The exponential generating function of factorial numbers sequence is given as

$$\begin{aligned} \sum _{n=0}^{\infty }n!\frac{x^n}{n!}=\frac{1}{1-x}. \end{aligned}$$

Obviously, the exponential generating function of factorial numbers sequence is simpler than the ordinary generating function for factorial numbers sequence. Similarly, the ordinary generating function for the first kind of Stirling numbers sequence is complicated and divergent. However, the exponential generating function of the same sequence is more useful than the ordinary generating function.

Riordan arrays play a crucial role in deriving combinatorial identities and solving combinatorial sums.
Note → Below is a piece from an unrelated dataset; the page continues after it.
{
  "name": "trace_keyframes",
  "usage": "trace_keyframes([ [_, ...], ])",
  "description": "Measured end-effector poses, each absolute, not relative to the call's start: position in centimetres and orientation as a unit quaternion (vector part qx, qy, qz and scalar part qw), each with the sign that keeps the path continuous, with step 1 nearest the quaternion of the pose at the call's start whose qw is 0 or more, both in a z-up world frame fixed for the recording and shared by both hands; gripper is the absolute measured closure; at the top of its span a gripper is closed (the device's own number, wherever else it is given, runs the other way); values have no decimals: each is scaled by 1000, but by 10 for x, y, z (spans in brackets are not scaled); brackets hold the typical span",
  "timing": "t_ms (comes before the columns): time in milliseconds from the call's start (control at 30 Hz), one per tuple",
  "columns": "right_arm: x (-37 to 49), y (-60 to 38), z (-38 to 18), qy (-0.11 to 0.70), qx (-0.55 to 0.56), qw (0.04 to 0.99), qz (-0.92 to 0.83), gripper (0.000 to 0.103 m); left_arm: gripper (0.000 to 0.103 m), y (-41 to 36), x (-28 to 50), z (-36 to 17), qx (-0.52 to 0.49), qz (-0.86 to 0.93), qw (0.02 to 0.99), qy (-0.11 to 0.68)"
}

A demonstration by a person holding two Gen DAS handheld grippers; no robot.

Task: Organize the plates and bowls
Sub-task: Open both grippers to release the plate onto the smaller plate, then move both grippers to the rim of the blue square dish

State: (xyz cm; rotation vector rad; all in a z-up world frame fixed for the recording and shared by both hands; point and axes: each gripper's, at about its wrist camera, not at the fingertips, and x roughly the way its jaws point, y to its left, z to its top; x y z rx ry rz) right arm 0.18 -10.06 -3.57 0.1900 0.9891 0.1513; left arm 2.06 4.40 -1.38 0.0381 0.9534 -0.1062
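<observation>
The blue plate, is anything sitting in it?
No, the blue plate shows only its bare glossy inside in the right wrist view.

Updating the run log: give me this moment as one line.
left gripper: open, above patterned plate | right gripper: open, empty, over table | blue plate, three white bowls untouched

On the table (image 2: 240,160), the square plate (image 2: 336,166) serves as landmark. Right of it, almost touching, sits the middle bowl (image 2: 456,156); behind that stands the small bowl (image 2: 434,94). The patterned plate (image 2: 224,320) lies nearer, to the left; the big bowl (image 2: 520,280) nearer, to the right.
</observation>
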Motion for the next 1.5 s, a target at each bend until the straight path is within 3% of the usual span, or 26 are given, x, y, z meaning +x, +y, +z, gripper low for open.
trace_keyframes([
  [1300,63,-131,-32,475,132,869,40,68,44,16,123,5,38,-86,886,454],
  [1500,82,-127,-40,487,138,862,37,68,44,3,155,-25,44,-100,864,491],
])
Renzo Sprugnoli has contributed significantly to the utilization of Riordan arrays in computing combinatorial sums [21, 22]. Also, Sprugnoli has investigated sums involving binomial coefficients and Stirling numbers by using the fundamental theorem of Riordan arrays in [20]. Riordan arrays are infinite lower triangular matrices defined by ordinary generating functions. There are many studies about Riordan arrays in literature, and some of these can be found in [6, 8, 11, 13,14,15,16, 19, 23, 26].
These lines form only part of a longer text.